Don’t even try to figure out Kenny Loggins’ music or in what direction he might take it in next. While an entire generation is well-versed in his talent as a master tunesmith and major contributor to soundtracks of some of the most memorable movies on the planet, trying to guess what Loggins will do next might be a lot like trying to rope the wind.
His four-decade and then some career has gone way beyond hit records—from at the top of the music charts to multiple Grammys, from creating music that has become part of people’s lives. He’s had smash hits on Hollywood’s most popular soundtracks, rocked stages worldwide, recorded duets with fellow icons like Stevie Nicks and Michael McDonald and found his way into children’s hearts while dabbling in a variety of genres.
While much of modern music is easily forgettable, talent is winning out and classic has become in style again. The good news is, in ever-increasing numbers, proven talent is winning out and listeners are gravitating to words and music that elicit deeper emotions than those created by bumps and grinds. And they are gravitating toward musicians they can trust with those emotions. That is why, currently, there are more creative singer-songwriters out there than record company executives.
Welcome to Kenny Loggins’ world.
Kenny Loggins is as creative in choosing genres in which to record as he is in creating the songs themselves. He has defied the recording industry, almost from the very beginning. When rock and roll had a decidedly edgy emerging voice in the ’70s, Loggins recorded a lullaby.
He’s been a guitar-slinger with a psychedelic rock band (Electric Prunes); a hot young songwriter with a publishing deal (Nitty Gritty Dirt Band’s Uncle Charlie and His Dog Teddy album); half of a legendary country-rock duo (Loggins and Messina); a Grammy winning solo artist (Best Male Pop Vocal for “This Is It”, 1980) and Grammy winning co-songwriter (Song of the Year for “What A Fool Believes”, 1979); a pioneer in the smooth jazz genre; the reigning king of mega-hit soundtracks (Footloose, Caddyshack, Top Gun); a rocker; a seeker; and an enduring recording artist and live performer whose recent works continue to speak to both young audiences and world concerns.
If you think that paragraph was long-winded, it’s because the irons Loggins has in the fire are many.
There was a time when the record executives loved Loggins. Twelve of his albums went platinum and beyond. In a world of one-hit wonders and artists whose 15 minutes come and fizzle in a heart beat, Loggins has had hit songs in four straight decades.
Lately, Loggins hooked up with two other singer/songwriters in Gary Burr and Georgia Middleman to form a country/folk trio called Blue Sky Riders, where he finds himself reinvigorated in the creative process that was the root cause to all his success.
We caught up with Kenny Loggins via a phone interview last week. Here’s his take on…
How are things with you?
Loggins: I’m alright.

If you had a nickel for every time you said that (despite it being a signature song for the film Caddyshack)…
Loggins: It would be at least once a day. I’m glad I didn’t write a song called “I’m so f—-d up,” things would never be good. Because that would be something you’d have to live with.

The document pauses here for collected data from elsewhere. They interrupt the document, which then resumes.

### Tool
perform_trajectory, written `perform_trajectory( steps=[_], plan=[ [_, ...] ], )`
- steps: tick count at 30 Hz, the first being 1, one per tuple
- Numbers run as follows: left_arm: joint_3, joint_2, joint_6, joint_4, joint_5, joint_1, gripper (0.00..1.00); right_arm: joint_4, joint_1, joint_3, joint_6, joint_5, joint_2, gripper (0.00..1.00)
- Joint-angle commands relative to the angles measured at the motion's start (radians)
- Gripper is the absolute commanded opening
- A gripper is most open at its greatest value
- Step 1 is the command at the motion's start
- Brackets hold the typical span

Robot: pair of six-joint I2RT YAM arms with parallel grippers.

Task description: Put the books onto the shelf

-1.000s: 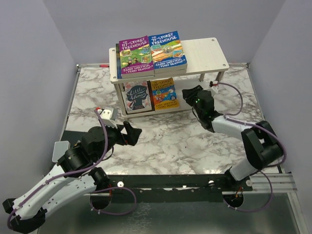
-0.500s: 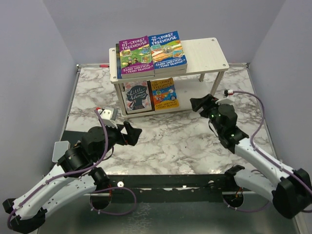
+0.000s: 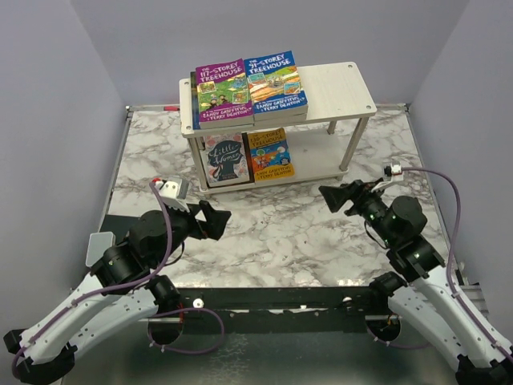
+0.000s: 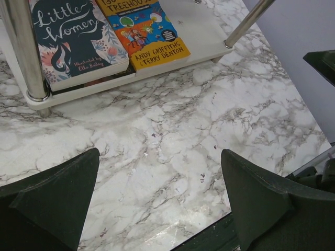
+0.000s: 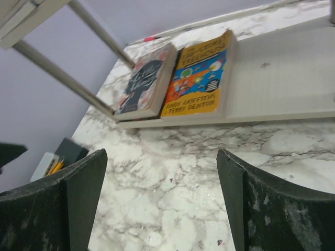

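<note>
1. The marble table (image 3: pixel 272 233) fills the middle of the overhead view, walled by pale panels on three sides.
2. The left arm (image 3: pixel 104 297) reaches in from the near-left corner. Its left gripper (image 3: pixel 223 223) hangs above bare marble, well short of the shelf, with the fingers spread wide and nothing between them (the wrist view shows only tabletop in the gap).
3. The right arm (image 3: pixel 433 297) comes in from the near-right corner. The right gripper (image 3: pixel 330 199) points toward the shelf's lower tier from just in front of it, apart from it. Its fingers also stand wide apart and empty.
4. The shelf (image 3: pixel 341 84), white with two tiers, stands at the far middle of the table. The right-hand third of each tier is bare.
5. On the top tier, the purple Treehouse book (image 3: pixel 220 92) lies flat at the left end, cover up, with a dark edge showing beneath it.
6. The blue Treehouse book (image 3: pixel 274 80) lies flat just to its right, touching it.
7. On the lower tier, Little Women (image 3: pixel 226 158) lies flat at the left.
8. The orange Treehouse book (image 3: pixel 270 152) lies beside it, touching.
9. A grey case (image 3: pixel 98 245) sits at the table's left edge, partly hidden by the left arm.
</note>
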Motion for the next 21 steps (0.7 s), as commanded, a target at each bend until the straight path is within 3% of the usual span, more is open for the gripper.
perform_trajectory(
  steps=[1, 13, 21],
  plan=[
    [-0.012, -0.001, 0.014, 0.016, -0.027, 0.004, 0.99, -0.097, 0.007, -0.018, -0.028, -0.225, -0.081, 0.89],
    [-0.014, 0.017, 0.015, 0.021, -0.009, 0.012, 0.99, -0.083, 0.007, -0.037, 0.137, -0.459, -0.19, 0.93],
    [-0.016, 0.013, 0.015, 0.021, -0.009, 0.015, 0.99, -0.071, 0.006, -0.044, 0.187, -0.46, -0.183, 0.96]
  ],
)
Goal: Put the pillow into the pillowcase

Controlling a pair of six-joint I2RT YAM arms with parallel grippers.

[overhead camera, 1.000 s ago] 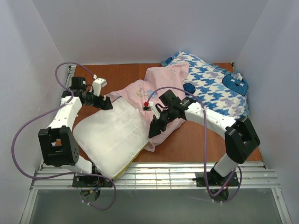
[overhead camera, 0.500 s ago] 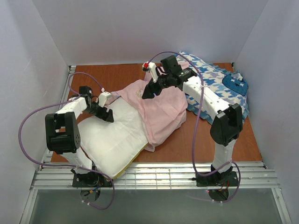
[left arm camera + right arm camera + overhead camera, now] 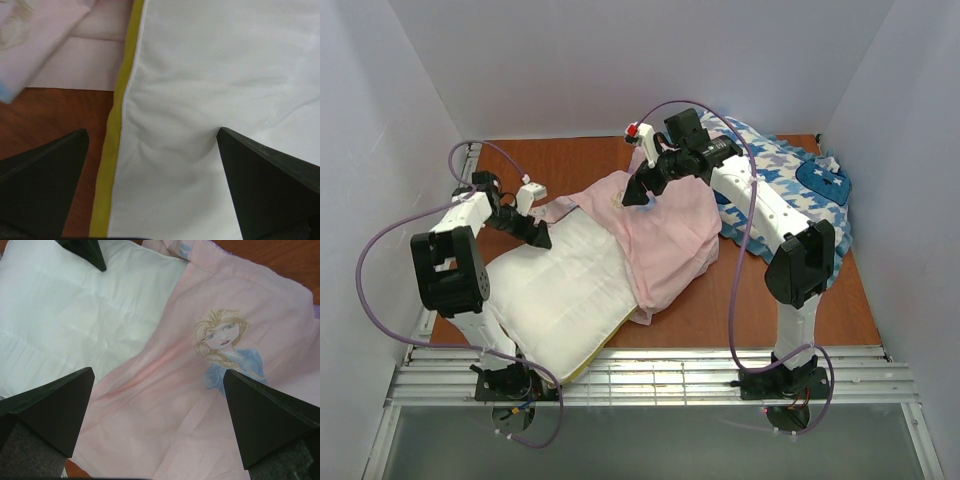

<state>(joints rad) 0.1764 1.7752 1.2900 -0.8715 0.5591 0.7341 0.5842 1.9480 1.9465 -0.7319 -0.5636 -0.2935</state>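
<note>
I see the pillow (image 3: 555, 290) at the lower left of the top view, with the pink pillowcase (image 3: 665, 235) covering its right side. The left gripper (image 3: 152, 135) hangs with fingers apart over the pillow's yellow edge, and the right gripper (image 3: 159, 372) with fingers apart over the pillowcase. The houndstooth cushion (image 3: 785, 185) lies at the upper right.

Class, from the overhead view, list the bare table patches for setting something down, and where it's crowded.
Bare table at the far left, behind the pillowcase; another strip between the pillowcase's near edge and the right arm. Crowded: pillow and pillowcase mid-table, cushion far right.
</note>
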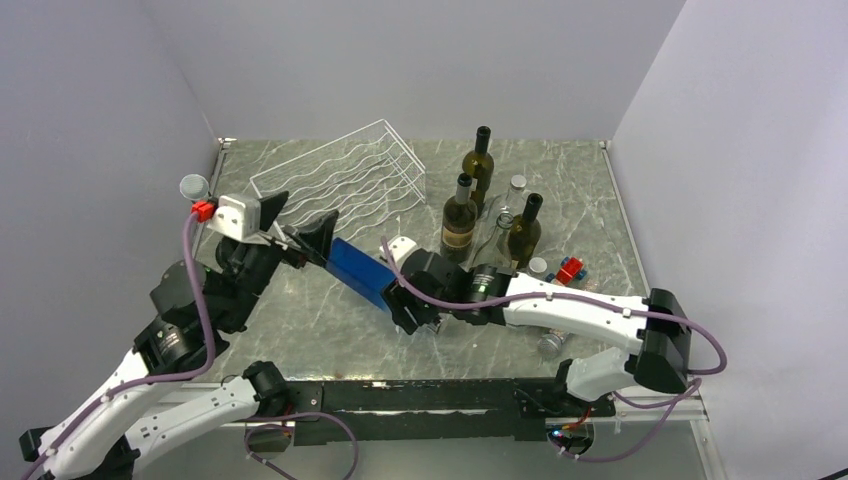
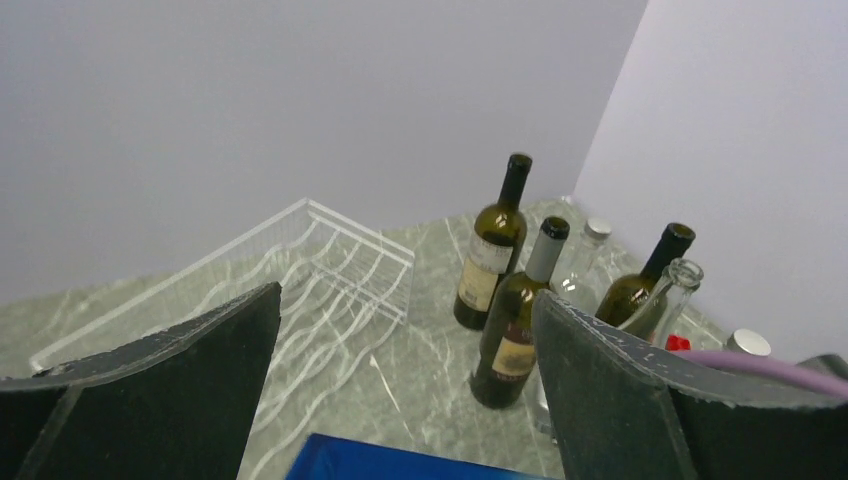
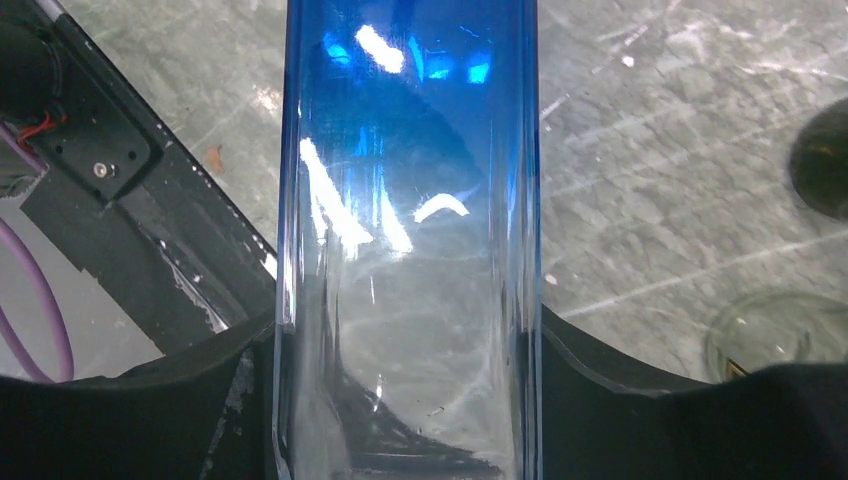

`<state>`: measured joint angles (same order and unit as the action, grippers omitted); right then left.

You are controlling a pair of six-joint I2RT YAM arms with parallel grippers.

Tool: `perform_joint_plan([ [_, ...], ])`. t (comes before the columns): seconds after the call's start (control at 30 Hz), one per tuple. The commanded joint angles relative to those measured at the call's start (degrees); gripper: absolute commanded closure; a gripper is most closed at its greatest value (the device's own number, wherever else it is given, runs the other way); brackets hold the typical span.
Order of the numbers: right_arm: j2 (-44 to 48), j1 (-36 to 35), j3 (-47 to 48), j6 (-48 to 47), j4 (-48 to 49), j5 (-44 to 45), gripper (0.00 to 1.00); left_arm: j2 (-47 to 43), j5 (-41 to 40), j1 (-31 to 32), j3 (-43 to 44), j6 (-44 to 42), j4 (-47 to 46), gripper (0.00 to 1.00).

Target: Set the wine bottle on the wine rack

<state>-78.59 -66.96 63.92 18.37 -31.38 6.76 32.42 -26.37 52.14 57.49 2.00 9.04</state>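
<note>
Top external: right gripper (image 1: 402,304) clamped on blue wine bottle (image 1: 358,272), mid-table. Left gripper (image 1: 298,228) spread wide at the bottle's 10 o'clock end. Wine rack (image 1: 340,178) at 12 o'clock, apart.

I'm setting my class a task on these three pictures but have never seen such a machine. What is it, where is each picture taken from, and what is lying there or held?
The left arm and right arm are robot arms bolted to a table. The wide picture looks down from above and behind; the other two come from cameras on the wrists. The right end effector grips a blue bottle. The left end effector is open, holding nothing, close to that bottle's end. On the table are a white wire wine rack, three dark wine bottles and clear bottles.
</note>
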Motion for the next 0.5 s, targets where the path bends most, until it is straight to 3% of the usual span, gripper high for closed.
perform_joint_plan([
  [0.0, -1.5, -2.3, 2.7, 2.3, 17.7, 4.8, 1.0, 1.2, -2.1, 0.0, 2.7, 6.5, 5.3, 0.01],
  [0.47, -10.4, -2.8, 3.2, 4.6, 24.5, 8.8, 1.0, -2.1, -3.3, 0.0, 3.1, 12.2, 10.2, 0.01],
])
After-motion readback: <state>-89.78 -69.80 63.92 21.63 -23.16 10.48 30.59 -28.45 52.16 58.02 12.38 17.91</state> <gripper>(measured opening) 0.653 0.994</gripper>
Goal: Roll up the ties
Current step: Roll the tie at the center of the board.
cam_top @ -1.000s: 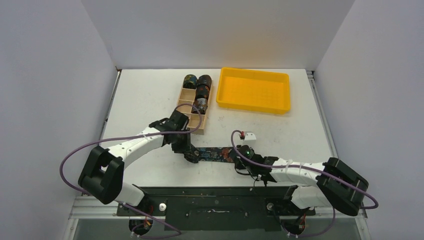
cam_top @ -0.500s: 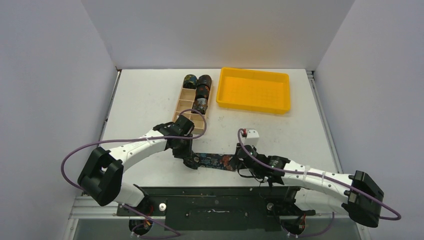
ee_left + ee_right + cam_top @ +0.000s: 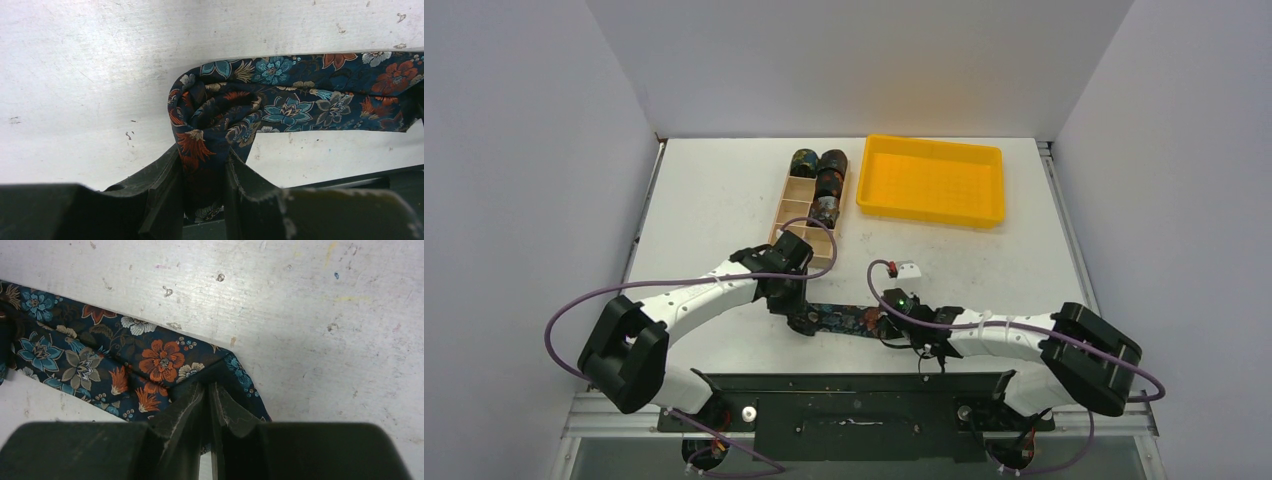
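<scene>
Left end effector [image 3: 202,167]: jaws narrowed, not fully closed, clamped on the bunched, curled-over left end of the tie [image 3: 300,100]. Fabric fills the gap between the fingers [image 3: 160,185].

Right end effector [image 3: 207,390]: jaws almost together, pinching a raised fold at the tie's right end, fingertips down on the surface [image 3: 300,315].

Tie runs left-right between the two end effectors, flat on the surface near its front edge, roughly mid-width. Dark fabric, blue/orange/red floral print.

Further out: wooden box [image 3: 792,215] just beyond the left wrist, long axis near-to-far. Rolled ties [image 3: 829,165] sit in its far compartments; exact count hard to tell. Yellow tray [image 3: 932,180] is to the box's right at the far side, close beside it.

No readable text in any view.
</scene>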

What have you been up to lately?
Loggins: I’ve got so much stuff going on right now. It’s like, “slow down.” But I guess that will happen soon enough and then I’ll wish I had something going on. Well, I’ve got the children’s book Footloose, and it’s still doing really well.
I just made a record deal with BMG. I’m coming out with a new record, believe it or not. It’s a six-song EP on BMG, and it’s called Night Songs. We’re thinking it’s an adult contemporary record but I initially intended it to be a follow-up to Return to Pooh Corner, a children’s album, but then the more I listened to it, the more I realized it was a little more adult than that—it was more like a parents’ record.
Hopefully it will be a two-part series—two six-song EPs depending on how the first one does. But this is a new marketing plan, to try and keep up with the way music is distributed these days. It is romantic music that’s all ballads—this first six-song EP. I intended it to be something that parents could play with their children, but it’s really aimed at parents. Nobody’s made a record specifically for parents before. Marketing wise they don’t know what to call it, but they’re working on that. My job is to try to do something unique and original, ’cause I’m the artist. Their job is to figure out how to sell it. I don’t know that I’d want to take on their job. But it is important. How will people hear it if they don’t know about it? It’s aimed at parents and grandparents. I’m a grandfather. We’re gonna have a song on the record that is written by me and my son, Crosby, and my co-producer is my son’s age, about 36. My son just had his first child, so we wrote a song together for his daughter, and it’s called “Baby Love,” and we’ve got a remake of “Danny’s Song,” that I added where I add a new third verse from the point of view of being a grandfather. I hope my peers love it ’cause that’s my audience, and will turn their children who are having babies on to it. I’d like to find that market and keep making music for parents and children.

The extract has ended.